[Dataset entries]
◆ ◆ ◆ ◆ ◆ ◆ ◆

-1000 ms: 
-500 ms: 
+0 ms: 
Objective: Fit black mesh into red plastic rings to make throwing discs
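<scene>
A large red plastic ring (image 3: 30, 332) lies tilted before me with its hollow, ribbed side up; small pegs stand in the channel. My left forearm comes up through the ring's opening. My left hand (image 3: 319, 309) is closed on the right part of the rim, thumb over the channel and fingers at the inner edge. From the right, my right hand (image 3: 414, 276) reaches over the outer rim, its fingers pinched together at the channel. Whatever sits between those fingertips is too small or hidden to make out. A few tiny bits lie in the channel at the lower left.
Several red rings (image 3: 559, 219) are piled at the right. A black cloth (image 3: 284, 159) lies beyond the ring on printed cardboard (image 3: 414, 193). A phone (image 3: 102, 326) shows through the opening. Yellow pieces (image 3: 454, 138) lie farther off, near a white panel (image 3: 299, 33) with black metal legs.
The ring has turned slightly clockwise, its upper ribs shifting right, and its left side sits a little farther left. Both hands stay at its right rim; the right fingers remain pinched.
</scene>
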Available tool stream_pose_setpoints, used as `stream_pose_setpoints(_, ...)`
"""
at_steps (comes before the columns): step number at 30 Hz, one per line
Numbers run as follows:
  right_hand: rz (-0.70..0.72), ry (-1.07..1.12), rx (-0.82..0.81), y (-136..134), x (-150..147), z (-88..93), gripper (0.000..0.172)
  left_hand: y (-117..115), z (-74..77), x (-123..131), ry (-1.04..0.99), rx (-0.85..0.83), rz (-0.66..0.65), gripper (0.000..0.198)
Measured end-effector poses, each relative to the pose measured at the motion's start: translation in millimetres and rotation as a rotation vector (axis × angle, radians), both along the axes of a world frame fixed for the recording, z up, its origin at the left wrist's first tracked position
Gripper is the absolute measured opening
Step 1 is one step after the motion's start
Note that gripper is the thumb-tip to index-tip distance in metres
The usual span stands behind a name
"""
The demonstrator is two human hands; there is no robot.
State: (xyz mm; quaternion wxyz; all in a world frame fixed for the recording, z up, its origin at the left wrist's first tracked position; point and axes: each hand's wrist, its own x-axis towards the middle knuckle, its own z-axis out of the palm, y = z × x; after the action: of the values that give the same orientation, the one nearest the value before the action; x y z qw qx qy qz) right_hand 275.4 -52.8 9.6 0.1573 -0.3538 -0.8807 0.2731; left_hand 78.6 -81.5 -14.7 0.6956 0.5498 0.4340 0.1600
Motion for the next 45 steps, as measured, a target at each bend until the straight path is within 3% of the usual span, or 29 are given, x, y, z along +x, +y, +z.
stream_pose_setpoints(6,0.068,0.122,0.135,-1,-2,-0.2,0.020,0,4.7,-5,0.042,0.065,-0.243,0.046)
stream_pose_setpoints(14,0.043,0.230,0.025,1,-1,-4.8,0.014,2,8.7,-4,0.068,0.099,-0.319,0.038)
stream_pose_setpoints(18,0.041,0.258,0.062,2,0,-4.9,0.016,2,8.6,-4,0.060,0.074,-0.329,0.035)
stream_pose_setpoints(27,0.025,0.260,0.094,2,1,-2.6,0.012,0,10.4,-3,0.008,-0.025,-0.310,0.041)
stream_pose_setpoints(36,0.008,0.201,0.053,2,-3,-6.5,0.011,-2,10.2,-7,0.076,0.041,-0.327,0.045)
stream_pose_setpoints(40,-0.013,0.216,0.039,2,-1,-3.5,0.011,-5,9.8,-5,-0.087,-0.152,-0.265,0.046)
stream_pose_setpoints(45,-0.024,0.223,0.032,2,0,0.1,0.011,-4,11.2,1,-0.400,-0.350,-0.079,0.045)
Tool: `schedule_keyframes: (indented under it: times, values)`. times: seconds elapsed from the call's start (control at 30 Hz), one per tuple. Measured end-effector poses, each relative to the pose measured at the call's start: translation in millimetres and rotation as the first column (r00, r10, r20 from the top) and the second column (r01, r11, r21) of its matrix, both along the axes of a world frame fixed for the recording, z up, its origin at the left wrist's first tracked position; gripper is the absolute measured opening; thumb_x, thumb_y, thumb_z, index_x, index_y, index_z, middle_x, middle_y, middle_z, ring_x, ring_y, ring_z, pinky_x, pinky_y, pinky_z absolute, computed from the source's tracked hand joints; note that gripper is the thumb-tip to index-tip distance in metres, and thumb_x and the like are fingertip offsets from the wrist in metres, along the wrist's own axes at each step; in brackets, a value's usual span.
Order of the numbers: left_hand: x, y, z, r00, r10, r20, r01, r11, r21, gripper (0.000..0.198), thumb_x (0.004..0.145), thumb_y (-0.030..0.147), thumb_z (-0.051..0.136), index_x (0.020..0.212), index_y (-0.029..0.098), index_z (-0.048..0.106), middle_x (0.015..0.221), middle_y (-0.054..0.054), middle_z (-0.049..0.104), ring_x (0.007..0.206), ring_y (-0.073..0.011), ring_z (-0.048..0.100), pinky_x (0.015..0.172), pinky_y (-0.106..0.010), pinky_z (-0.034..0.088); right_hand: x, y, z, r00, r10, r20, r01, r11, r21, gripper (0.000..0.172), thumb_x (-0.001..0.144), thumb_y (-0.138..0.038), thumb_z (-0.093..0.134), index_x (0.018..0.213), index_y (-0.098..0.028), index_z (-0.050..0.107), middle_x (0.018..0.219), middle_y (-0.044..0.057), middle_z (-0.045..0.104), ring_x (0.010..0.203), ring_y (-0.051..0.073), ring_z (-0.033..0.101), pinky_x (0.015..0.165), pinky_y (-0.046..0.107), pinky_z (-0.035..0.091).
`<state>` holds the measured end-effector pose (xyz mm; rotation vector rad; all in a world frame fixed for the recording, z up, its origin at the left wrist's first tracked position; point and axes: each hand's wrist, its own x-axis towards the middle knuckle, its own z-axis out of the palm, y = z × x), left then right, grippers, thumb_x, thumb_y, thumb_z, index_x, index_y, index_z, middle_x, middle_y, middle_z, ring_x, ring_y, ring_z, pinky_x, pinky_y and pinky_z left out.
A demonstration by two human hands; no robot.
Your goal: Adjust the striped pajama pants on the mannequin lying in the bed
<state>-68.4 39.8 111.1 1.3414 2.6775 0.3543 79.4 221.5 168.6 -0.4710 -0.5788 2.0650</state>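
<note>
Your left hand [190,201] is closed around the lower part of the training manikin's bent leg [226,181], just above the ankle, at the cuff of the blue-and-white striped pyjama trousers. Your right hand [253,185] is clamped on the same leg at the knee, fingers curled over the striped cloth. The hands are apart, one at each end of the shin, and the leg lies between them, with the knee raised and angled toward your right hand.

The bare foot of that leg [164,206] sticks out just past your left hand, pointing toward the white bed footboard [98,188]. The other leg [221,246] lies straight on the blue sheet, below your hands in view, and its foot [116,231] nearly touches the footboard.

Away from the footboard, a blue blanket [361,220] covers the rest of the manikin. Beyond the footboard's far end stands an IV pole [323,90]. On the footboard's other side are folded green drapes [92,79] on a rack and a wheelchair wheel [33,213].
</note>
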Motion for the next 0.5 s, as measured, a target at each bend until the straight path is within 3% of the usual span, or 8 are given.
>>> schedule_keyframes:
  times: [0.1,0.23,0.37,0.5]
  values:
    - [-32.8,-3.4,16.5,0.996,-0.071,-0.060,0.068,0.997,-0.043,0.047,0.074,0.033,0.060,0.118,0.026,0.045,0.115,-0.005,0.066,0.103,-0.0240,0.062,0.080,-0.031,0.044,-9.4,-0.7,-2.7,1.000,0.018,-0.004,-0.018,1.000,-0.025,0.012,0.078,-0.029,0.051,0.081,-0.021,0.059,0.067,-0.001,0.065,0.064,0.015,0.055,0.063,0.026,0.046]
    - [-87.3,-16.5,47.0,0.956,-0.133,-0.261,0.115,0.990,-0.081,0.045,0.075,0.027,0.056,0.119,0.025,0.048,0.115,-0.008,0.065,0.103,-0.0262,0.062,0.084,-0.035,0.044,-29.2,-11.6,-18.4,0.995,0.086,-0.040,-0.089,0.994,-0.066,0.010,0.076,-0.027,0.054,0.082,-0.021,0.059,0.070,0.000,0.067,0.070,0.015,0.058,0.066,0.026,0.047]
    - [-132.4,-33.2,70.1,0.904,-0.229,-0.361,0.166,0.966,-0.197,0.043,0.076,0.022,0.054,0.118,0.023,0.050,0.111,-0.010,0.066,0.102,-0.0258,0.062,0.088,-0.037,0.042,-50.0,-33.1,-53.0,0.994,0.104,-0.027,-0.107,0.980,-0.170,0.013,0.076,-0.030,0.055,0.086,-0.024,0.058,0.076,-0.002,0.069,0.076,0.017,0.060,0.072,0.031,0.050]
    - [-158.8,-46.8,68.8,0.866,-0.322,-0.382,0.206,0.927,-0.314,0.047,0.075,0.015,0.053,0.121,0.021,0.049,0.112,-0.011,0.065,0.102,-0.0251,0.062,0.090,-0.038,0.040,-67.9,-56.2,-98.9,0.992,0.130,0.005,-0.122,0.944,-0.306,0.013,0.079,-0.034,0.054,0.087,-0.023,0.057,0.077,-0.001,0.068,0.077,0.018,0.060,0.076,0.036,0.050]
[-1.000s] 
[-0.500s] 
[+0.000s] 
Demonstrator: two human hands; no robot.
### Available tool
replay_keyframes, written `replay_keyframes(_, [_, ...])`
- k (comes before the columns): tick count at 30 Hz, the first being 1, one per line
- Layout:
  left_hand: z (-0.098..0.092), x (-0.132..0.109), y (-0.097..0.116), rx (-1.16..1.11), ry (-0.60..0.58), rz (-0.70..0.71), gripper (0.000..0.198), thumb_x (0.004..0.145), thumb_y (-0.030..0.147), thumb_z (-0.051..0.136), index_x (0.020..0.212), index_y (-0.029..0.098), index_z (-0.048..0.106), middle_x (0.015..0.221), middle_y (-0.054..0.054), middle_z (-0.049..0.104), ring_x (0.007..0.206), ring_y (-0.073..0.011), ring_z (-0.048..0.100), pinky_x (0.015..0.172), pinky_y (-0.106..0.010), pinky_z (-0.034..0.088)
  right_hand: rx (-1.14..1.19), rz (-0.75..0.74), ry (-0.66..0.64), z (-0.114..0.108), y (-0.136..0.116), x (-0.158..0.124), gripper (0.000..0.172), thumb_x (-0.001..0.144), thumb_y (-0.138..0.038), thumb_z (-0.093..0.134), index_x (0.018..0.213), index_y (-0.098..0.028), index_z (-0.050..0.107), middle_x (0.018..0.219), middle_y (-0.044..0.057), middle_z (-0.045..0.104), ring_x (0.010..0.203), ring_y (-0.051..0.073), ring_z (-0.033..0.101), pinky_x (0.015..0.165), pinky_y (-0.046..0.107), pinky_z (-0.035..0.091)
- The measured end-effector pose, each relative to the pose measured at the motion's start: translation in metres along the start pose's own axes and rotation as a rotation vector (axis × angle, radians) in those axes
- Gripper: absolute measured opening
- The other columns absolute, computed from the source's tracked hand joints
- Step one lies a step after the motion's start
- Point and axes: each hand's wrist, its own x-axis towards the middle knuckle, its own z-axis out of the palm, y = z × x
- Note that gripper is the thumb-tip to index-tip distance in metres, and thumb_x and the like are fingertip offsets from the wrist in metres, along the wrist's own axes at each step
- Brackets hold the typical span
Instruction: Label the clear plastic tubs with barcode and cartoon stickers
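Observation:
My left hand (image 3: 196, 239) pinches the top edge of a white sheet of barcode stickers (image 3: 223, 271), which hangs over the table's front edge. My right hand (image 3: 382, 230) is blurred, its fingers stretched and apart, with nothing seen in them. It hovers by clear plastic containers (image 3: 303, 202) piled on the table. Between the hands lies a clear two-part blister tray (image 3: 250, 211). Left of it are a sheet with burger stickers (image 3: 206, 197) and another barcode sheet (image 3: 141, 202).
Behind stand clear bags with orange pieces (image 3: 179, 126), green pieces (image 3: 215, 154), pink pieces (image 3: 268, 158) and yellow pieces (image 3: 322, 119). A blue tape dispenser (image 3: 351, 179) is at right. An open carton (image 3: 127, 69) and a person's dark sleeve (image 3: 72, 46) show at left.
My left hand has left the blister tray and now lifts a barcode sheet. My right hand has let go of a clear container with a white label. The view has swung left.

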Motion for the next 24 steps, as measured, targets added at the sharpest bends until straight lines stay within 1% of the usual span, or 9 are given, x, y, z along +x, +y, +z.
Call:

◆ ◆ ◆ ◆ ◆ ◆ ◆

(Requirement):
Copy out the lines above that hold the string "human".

(Response to the exercise):
The demonstrator is two human hands; there is no robot.
A demonstration by two human hands; no robot.
Demonstrator: two human hands; no robot.

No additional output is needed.